Un ambiente da recuperare

Nessuna attività umana è sostenibile nel tempo se non è eco-compatibile. Gli effetti della gestione sconsiderata del territorio sono sotto gli occhi di tutti. Basta visitare le zone contaminate dagli scarichi industriali come gli ex siti Agip vicino Ravenna, o andare a Porto Marghera. Basta guardare il Po, in cui confluiscono le acque reflue della produttiva Milano o respirare l’aria delle nostre città. “Purtroppo la questione ambientale è spesso subordinata ad altre problematiche in grado di polarizzare l’opinione pubblica, come l’occupazione o l’economia”, commenta Roberto Danovaro, professore di biologia marina e ecologia applicata all’Università di Ancona e curatore di “Recupero ambientale.

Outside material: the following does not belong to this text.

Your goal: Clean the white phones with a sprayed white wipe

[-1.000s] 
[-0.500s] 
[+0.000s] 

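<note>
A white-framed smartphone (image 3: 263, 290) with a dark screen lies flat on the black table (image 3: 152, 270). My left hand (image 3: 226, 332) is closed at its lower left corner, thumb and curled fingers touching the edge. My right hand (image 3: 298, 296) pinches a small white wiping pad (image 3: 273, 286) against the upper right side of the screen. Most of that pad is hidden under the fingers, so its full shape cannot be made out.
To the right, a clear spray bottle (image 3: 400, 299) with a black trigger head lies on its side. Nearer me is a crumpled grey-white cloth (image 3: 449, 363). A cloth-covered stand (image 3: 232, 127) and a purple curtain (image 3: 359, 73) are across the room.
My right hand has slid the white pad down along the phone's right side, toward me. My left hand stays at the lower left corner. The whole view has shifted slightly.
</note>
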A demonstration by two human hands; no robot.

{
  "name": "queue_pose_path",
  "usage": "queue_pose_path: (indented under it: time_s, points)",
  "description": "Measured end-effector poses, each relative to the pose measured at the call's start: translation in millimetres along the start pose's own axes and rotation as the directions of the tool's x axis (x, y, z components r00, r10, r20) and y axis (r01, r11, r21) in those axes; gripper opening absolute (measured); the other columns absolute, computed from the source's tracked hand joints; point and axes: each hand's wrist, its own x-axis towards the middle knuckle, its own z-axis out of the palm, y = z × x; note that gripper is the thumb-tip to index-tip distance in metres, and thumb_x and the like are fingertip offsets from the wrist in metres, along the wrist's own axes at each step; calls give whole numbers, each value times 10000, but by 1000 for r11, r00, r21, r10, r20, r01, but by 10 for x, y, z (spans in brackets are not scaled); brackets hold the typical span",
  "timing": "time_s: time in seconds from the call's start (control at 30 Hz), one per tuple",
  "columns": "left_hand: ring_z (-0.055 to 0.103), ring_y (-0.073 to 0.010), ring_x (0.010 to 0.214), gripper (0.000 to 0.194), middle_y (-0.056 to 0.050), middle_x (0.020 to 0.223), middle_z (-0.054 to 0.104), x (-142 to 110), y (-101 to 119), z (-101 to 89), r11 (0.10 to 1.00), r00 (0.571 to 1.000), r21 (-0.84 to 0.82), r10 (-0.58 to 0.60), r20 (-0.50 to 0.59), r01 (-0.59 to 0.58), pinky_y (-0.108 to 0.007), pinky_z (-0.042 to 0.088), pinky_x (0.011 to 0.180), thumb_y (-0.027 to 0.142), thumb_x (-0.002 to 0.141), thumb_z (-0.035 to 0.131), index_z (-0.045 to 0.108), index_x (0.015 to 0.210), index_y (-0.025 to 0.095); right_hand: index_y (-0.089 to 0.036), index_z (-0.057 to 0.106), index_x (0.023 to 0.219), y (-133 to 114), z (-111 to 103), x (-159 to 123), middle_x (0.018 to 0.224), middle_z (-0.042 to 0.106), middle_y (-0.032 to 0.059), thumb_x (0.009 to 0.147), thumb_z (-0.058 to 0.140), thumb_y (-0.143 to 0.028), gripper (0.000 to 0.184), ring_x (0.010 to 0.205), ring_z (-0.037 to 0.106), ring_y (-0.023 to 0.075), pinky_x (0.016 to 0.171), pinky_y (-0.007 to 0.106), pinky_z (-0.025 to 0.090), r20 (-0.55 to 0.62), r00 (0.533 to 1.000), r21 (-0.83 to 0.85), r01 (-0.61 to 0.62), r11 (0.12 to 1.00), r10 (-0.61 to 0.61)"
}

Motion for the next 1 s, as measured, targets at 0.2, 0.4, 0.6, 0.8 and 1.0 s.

Tecnologie, bioremediation e biotecnologie” (Utet, 35,64 euro). Alla stesura del volume hanno partecipato diversi scienziati, ognuno contribuendo con la propria competenza specifica. Il risultato è un volume piuttosto tecnico ma estremamente interessante e accurato, che affronta la questione del recupero ambientale evidenziando il suo carattere multidisciplinare.

Professor Danovaro, sviluppo sostenibile e recupero ambientale: due temi piuttosto attuali…

“Più che attuali sono argomenti di cui si parlerà molto nei prossimi anni. Gli interventi di recupero ambientale sono ancora pochi, mi vengono in mente le aree di Bagnoli o del golfo di Taranto, ma nel futuro molti poli industriali in dismissione o le coste della nostra penisola, strette nell’abusivismo edilizio, potrebbero necessitare di interventi di questo tipo. Oggi la gente è disposta a pagare per raggiungere paradisi incontaminati, alla ricerca di naturalità. E’ una conseguenza del fatto che ci sono sempre meno spazi sani. Investire nel recupero ambientale può significare nuova occupazione ma anche la possibilità di aumentare il valore qualitativo dell’ambiente e quindi la sua fruibilità. Tutto questo però richiede una conversione delle competenze e dello sviluppo professionale”.

L’Italia è tra i 180 Paesi che dopo la Conferenza di Rio de Janeiro si sono impegnati a sostenere iniziative che seguono i principi dello sviluppo sostenibile. Le scelte politiche prese negli ultimi anni nel nostro Paese, vanno in questa direzione?

“Si sta andando verso l’adeguamento normativo. Ma non c’è alcuna apparente ripercussione sugli interventi reali. La questione centrale è che non si ha una visione univoca su come agire, in quanto esistono diversi tipi di interventi e diversi tipi di approcci”.

Nella prefazione al volume, lei sostiene che molti ambienti hanno ormai raggiunto il “carryng capacity”, ovvero il valore soglia oltre al quale il danno ambientale diviene irreversibile. Quali sono questi ambienti?

“Tutti gli ecosistemi urbani, se inquinano e consumano più di quanto sono in grado di rigenerare con le aree verdi presenti sul territorio sono a questo livello. Anche molti ambienti costieri stanno andando verso una situazione di questo tipo e non solo l’Adriatico. Mi riferisco a tutte quelle aree che periodicamente sono investite da un elevato carico di turisti che in breve tempo sono in grado di provocare danni irreversibili all’ambiente”.

Nella parte del libro che tratta l’inquinamento chimico, viene citato un rapporto dell’Ocse in cui si stima che ogni anno circa 1500 nuove sostanze chimiche vengono immesse nell’ambiente provocando spesso gravi squilibri nei vari ecosistemi. Ci possono essere anche ripercussioni sulla salute umana?

“Sicuramente. Non si può pensare che l’uomo sia scisso dalla condizione della salute ambientale. Se degenera una necessariamente degenera anche l’altra. Spesso molto prodotti vengono immessi sul mercato senza aspettare di valutare gli effetti a lungo termine e vengono ritirati solo dopo che se ne è accertata la tossicità o l’eventuale danno ambientale. Un classico esempio è quello del Ddt. Non bisogna poi sottovalutare gli effetti subdoli dei microinquinanti, quelle sostanze che non sono considerati inquinanti convenzionali, ma sostanze estranee rilasciate nell’ambiente a basse concentrazioni. L’esposizione cronica a queste sostanze è piuttosto preoccupante. Nei pesci e negli orsi polari sono in grado di alterare gli equilibri ormonali influenzando il loro potenziale riproduttivo. E quello che vale per l’orso, forse può valere anche per l’uomo”.